*TASK REQUIREMENTS*
Print the listing below exactly, images excluded.

*SUPPLIED DATA*
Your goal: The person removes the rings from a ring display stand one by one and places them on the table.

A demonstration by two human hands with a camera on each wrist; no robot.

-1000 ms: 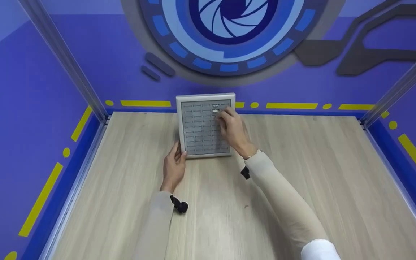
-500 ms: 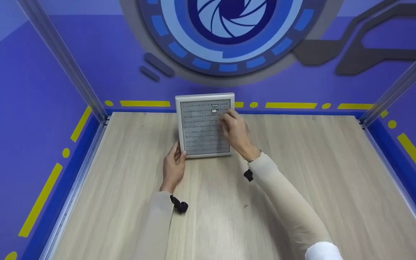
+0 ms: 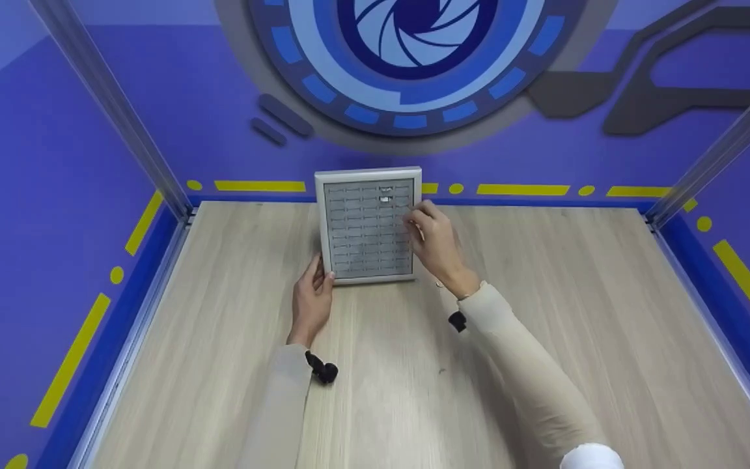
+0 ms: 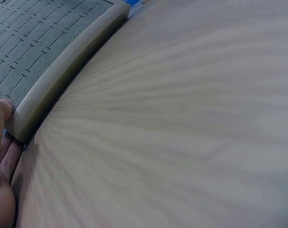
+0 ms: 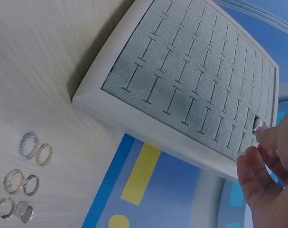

*WRITTEN REPLY*
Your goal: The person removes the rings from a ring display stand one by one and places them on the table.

A demonstration by two human hands with a camera on each wrist; no robot.

-1000 ms: 
-500 ms: 
+0 ms: 
+0 ms: 
+0 ms: 

Apart from this answer, nothing more is required.